Si le retentissement psychologique d’un cancer est universel, les ressources mobilisées ne sont pas les mêmes selon l’âge. Chez l’enfant, le vécu et la compréhension de la maladie évoluent avec les étapes du développement.
- Les plus jeunes comprennent mal la notion de maladie : la séparation des parents, les soins invasifs ou la douleur sont au cœur de l’expérience (Société Française de Psychologie).

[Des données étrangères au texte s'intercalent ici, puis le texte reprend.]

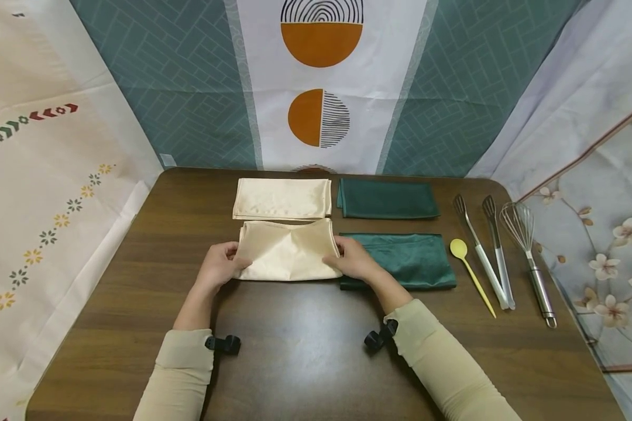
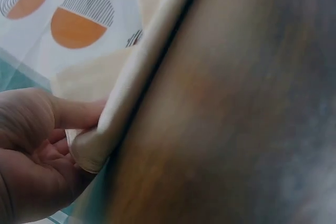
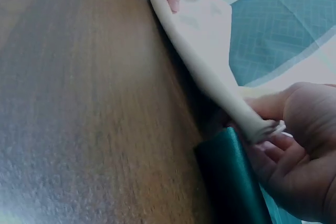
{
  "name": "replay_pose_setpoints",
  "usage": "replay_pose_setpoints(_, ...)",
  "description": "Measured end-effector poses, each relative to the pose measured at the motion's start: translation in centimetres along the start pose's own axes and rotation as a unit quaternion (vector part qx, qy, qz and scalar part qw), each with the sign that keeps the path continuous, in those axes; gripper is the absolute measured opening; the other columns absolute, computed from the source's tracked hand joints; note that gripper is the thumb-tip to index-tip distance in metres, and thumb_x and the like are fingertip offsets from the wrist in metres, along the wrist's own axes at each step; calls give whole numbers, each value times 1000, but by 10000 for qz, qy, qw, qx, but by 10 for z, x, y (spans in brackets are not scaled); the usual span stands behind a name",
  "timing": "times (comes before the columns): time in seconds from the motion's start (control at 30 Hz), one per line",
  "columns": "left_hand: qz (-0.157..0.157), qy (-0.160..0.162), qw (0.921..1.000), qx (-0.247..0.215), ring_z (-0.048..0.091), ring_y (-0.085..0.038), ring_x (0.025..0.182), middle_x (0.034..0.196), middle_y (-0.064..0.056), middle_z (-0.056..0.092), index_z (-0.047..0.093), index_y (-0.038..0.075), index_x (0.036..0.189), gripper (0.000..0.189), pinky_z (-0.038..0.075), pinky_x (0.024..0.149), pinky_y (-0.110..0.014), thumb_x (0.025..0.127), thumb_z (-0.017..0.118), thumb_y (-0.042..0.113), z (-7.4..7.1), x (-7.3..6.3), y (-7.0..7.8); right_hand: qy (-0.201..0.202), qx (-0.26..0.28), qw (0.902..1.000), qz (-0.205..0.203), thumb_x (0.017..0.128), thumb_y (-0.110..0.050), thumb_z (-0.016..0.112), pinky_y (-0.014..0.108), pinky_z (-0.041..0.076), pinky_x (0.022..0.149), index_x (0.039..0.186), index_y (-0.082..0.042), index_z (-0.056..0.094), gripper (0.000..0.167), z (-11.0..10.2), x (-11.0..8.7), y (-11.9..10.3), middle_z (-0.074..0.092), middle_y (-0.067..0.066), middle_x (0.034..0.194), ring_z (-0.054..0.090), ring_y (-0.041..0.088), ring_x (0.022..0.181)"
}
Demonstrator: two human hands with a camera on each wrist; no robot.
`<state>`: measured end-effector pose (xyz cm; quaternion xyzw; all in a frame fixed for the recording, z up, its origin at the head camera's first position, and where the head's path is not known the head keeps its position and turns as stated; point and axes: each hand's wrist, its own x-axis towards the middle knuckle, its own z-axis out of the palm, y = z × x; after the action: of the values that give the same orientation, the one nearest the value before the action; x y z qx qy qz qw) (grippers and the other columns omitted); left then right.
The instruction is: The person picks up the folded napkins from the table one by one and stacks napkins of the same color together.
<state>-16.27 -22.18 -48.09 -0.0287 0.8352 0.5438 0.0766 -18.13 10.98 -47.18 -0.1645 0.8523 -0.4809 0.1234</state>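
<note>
A folded cream satin cloth [image 1: 289, 251] is pinched at its two ends, its near edge a little off the table in the wrist views. The left hand [image 1: 222, 266] grips its left end, thumb on top and fingers beneath. At the right end the right hand [image 1: 354, 257] holds it the same way, close over the left part of a folded green cloth [image 1: 413, 263]. Just behind lies another folded cream cloth [image 1: 281, 199]. Beside that one, a second green cloth [image 1: 390, 199] is folded flat. The right wrist view shows the green cloth's rolled-looking edge [image 3: 231, 177] under the right hand.
On the right side of the brown table [image 1: 110, 292] lie a yellow spoon [image 1: 471, 275], two slotted tools with pale handles [image 1: 487, 275] [image 1: 501, 266] and a whisk [image 1: 532, 263]. A patterned cloth wall [image 1: 189, 88] stands behind the table's far edge.
</note>
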Motion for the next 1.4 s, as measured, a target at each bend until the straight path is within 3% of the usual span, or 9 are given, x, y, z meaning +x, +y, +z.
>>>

- Chez l’enfant d’âge scolaire, la peur de la différence, l’exclusion sociale, l’angoisse de la mort – même si elle n’est pas conceptualisée comme chez l’adulte – sont présentes.
- Les adolescents, eux, réclament autonomie et identité. Les soins, la perte de contrôle ou les changements corporels sont vécus comme une atteinte profonde à leur intégrité et à leurs projets.
L’accompagnement psychologique ne peut donc pas être standardisé. Il s’appuie sur l’art-thérapie, les jeux thérapeutiques, mais aussi sur un soutien familial adapté. Un réseau de psychologue, éducateur spécialisé, intervenant en médiation animale ou musicale, est souvent mobilisé. Les interventions précoces préviennent les troubles anxieux ou traumatiques parfois durables. La HAS recommande une évaluation psychologique systématique du binôme enfant-famille dès l’annonce, dès la première hospitalisation.